Your task is to filter the entries and copy every line containing the string "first".

■ Information given ■
--- START ---

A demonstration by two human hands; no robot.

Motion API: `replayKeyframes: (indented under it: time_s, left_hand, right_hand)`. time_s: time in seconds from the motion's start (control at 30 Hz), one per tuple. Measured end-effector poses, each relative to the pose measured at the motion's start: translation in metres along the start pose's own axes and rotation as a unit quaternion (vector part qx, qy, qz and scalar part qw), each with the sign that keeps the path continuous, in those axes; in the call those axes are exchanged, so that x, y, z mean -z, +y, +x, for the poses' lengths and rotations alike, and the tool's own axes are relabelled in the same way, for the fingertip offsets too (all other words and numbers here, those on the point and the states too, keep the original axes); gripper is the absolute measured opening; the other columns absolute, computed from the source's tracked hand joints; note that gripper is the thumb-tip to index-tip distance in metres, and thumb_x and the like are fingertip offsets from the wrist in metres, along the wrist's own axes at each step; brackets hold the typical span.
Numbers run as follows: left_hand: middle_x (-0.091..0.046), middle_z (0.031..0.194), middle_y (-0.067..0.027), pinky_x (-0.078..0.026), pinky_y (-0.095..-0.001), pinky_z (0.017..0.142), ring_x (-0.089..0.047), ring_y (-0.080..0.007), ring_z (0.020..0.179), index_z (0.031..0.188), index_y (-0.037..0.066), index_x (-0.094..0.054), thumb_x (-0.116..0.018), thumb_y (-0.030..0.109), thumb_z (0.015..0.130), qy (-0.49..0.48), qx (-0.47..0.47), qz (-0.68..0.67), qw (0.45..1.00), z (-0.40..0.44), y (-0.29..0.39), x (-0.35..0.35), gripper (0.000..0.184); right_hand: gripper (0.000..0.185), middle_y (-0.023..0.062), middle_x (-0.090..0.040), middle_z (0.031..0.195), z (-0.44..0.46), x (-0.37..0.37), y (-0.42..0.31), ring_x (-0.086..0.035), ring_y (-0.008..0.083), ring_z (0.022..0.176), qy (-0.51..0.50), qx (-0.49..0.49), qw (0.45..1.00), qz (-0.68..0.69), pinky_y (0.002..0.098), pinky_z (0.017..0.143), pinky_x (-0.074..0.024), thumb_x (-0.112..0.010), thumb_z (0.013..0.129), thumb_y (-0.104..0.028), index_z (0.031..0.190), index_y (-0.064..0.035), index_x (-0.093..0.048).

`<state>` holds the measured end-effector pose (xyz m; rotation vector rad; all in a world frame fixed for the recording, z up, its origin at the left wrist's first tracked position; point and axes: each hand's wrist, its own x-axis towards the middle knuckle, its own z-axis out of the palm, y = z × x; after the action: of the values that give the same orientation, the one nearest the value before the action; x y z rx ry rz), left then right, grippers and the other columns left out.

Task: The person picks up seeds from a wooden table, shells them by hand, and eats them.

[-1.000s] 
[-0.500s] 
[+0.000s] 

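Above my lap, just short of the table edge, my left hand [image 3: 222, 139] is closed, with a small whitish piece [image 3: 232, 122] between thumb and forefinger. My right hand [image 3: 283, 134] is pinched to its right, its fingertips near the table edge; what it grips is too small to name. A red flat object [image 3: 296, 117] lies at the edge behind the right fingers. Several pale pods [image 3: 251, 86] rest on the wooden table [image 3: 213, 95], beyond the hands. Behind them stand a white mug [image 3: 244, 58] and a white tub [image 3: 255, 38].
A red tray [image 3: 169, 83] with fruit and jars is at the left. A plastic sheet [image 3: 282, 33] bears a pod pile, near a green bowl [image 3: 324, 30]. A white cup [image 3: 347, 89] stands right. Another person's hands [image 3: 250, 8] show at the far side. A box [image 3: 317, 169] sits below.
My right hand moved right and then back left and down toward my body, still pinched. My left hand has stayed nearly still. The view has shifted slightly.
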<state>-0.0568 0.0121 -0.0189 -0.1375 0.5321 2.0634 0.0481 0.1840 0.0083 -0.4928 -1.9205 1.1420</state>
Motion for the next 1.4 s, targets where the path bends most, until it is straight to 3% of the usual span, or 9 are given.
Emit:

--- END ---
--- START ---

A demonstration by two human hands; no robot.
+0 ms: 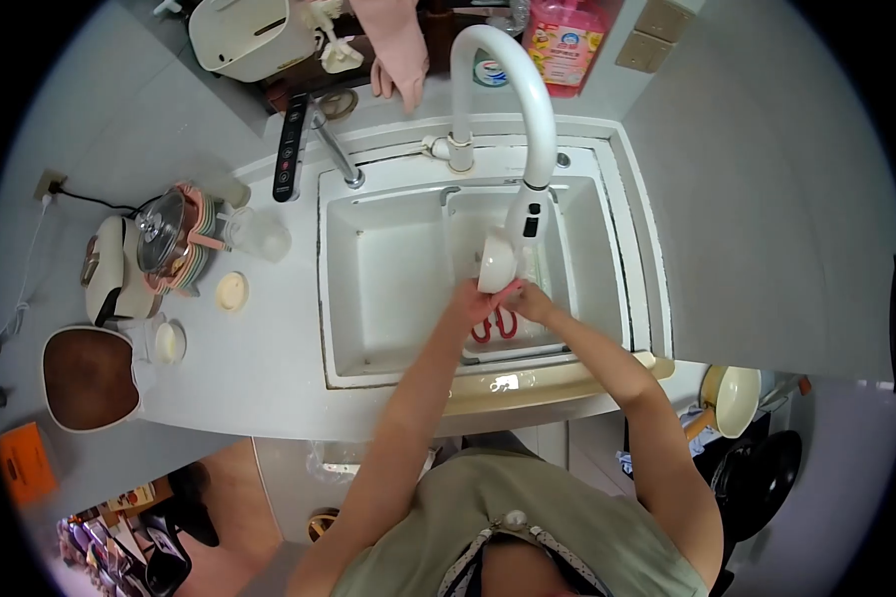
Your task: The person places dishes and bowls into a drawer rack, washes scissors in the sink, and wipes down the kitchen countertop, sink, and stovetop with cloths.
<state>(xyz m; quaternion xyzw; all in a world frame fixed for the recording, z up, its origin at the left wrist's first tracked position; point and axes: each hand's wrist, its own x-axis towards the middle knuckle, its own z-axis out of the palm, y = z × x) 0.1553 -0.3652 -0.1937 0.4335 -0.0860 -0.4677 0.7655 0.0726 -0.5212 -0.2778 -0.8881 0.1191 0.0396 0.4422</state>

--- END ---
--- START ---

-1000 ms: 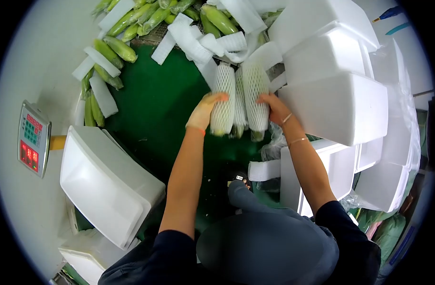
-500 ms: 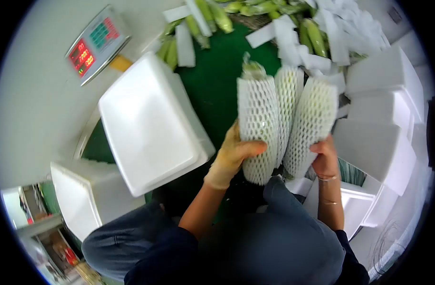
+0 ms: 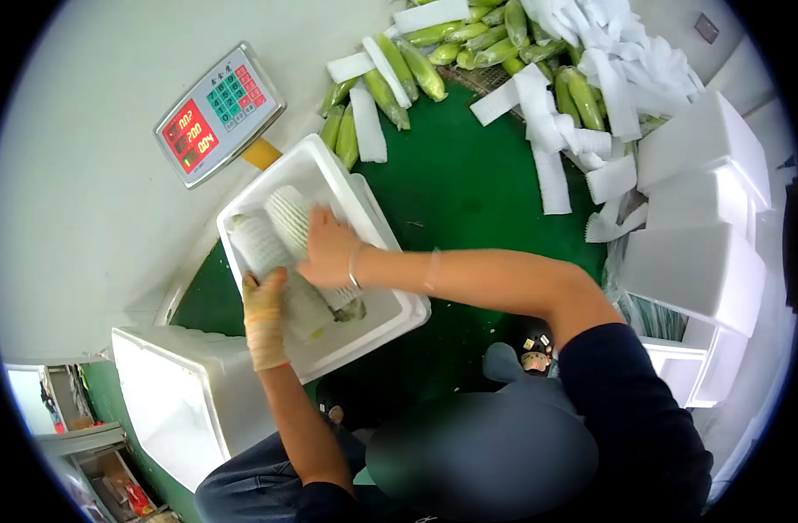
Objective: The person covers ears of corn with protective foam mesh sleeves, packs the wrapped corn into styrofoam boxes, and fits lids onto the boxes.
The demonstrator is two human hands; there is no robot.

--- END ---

■ Output ■
`<state>` holds the measured end-effector pose (xyz m; rotation vector rad; all in a world frame fixed for the recording, z up, its origin at the left wrist's first tracked position; point and axes: each hand's wrist, its own x-axis towards the middle knuckle, its own z-axis out of the palm, y = z × x; after the action: of the values that give the same orientation, the one nearest the value before the action; x y z rx ry rz), left then right, grippers and the other columns left out.
<state>(xyz m; quaternion xyzw; all in a world frame fixed for the recording, z up, its origin at the left wrist's first tracked position; point and axes: each hand's wrist, its own x-axis towards the middle knuckle, its own z-axis out of the palm, y = z × x) 0.1553 -0.3652 -0.1937 0.4335 -0.0860 -0.4677 0.7655 0.0726 -0.5212 -0.2778 -0.8881 0.1191 0.0396 0.4422</state>

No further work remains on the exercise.